This is a rush transcript. Copy may not be in its final form.

JUAN GONZALEZ: As the nation’s economic and housing crisis worsens, homelessness is also on the rise. A report from the National Center for Family Homelessness estimates that one in fifty American children are now homeless. With the number of homeless people far exceeding the existing network of shelters, an increasing number of people are setting up roving encampments or shanty towns that are popularly known as tent cities.

AMY GOODMAN: And right here in Seattle, tent cities have been around since the late ’90s, have also served as centers for organizing around affordable housing and services for the homeless. Seattle’s newest tent city is called Nickelsville. The encampment is made up of over a hundred pink tents and is named to protest the Mayor Greg Nickels’s policies around the homeless.

I’m joined here in Seattle by two people: Bruce Beavers, who lives in Nickelsville, and Anitra Freeman. She is formerly homeless. She is with the homeless organizing groups in Seattle.

And we welcome you both to Democracy Now!

BRUCE BEAVERS: Thank you.

ANITRA FREEMAN: Thank you.

AMY GOODMAN: Bruce, when did you start living at Nickelsville, and why name it for the mayor?

BRUCE BEAVERS: Well, I started living in Nickelsville on September the 25th.

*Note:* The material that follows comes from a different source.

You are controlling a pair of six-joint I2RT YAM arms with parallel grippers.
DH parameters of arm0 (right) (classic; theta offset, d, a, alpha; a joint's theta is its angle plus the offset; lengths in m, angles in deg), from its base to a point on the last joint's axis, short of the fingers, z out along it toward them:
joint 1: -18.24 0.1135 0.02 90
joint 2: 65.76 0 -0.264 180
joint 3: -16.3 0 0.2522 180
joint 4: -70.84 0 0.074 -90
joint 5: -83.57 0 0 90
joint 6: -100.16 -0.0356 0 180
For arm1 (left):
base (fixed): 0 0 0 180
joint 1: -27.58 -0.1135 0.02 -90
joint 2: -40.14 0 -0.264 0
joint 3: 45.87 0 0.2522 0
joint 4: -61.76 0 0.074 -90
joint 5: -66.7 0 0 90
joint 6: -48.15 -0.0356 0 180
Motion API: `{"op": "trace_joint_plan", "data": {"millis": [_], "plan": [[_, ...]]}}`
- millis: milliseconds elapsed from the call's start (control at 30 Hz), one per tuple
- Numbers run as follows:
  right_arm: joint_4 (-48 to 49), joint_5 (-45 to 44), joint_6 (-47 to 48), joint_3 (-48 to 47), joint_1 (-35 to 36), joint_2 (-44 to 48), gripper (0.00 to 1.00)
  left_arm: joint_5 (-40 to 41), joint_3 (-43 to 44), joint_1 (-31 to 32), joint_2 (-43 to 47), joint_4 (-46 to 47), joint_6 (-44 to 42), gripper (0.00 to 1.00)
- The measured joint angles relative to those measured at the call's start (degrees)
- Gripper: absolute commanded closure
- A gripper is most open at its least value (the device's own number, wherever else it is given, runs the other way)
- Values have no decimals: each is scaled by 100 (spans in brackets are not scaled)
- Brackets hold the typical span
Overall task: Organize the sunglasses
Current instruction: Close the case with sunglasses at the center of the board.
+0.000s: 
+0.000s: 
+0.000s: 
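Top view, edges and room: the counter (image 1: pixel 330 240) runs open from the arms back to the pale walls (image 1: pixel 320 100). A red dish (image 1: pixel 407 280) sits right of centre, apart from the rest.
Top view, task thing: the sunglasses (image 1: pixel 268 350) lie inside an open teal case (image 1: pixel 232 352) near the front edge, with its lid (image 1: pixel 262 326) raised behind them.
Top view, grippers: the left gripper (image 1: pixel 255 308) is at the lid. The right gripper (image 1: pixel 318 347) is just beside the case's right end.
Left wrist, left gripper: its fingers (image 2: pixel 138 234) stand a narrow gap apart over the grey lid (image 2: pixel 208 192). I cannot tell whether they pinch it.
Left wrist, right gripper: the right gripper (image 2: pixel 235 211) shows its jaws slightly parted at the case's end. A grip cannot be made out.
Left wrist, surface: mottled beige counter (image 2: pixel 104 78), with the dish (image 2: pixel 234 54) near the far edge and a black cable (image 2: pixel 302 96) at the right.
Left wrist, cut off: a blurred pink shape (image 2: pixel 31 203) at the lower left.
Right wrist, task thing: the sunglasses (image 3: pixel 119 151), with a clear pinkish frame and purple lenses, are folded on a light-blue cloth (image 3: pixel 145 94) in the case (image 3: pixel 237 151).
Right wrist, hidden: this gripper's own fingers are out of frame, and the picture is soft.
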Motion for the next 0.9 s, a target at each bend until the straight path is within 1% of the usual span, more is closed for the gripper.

Why we named it Nickelsville, after the mayor, because the mayor actually single-handedly have actually — he didn’t start homelessness, but he’s actually single-handedly trying to drive homeless out of Seattle.

AMY GOODMAN: In what way?

BRUCE BEAVERS: Well, he continuously to disrupt Nickelsville. He has thrown us off a piece of property that we actually found that would have been just perfect for Nickelsville to actually build their houses and sustain a nice place to live. He actually drove us off. He arrested twenty-five people. He continuously to threaten our hopes of giving us any kind of help. You know, so he’s really, really just been a [inaudible].

AMY GOODMAN: Anitra?

ANITRA FREEMAN: He’s harassing all of the encampments. There are thousands of people who are outside. The shelters have been inadequate for years. There’s never been enough shelter for everybody. There are thousands of people outside, people camping. And instead of helping the people who are trying to survive outside, Nickels single-handedly started a program of harassing them, of chasing people out of encampments and actually destroying their camping gear. And he set up one showcase shelter for fifty people that costs $500 million — no, half-a-million dollars a year, and while this network of self-managed shelters that the homeless organizing group does can shelter 500 people a night for the same amount of money.

AMY GOODMAN: My colleague in New York, Juan Gonzalez, wants to ask you a question. Juan?

JUAN GONZALEZ: Yes. Bruce Beavers, if you could share with our audience, what happened with you in your particular situation that you ended up homeless and how you got involved more as an activist?

BRUCE BEAVERS: Well, I used to — from ’95 to 2005, I actually worked at a company called Acme Food Sales. It’s an import/export company of canned goods. It’s right here in Seattle off First Avenue. I was there for quite awhile. I became the warehouse manager there.

Once me and Acme kind of broke up and went our separate ways, that was a big salary I had. I tried to actually complement the salary by working at Dollar Tree, assistant manager at Dollar Tree, in Federal Way for about a year. And then, that didn’t makes the money, and I went to [inaudible].

My bills was constantly adding up. I went — my house would wind up going into foreclosure about the end of 2003. So, by 2007, all of my bills was coming so far over my head I couldn’t afford it. And by 2008, I actually lost the house and everything else.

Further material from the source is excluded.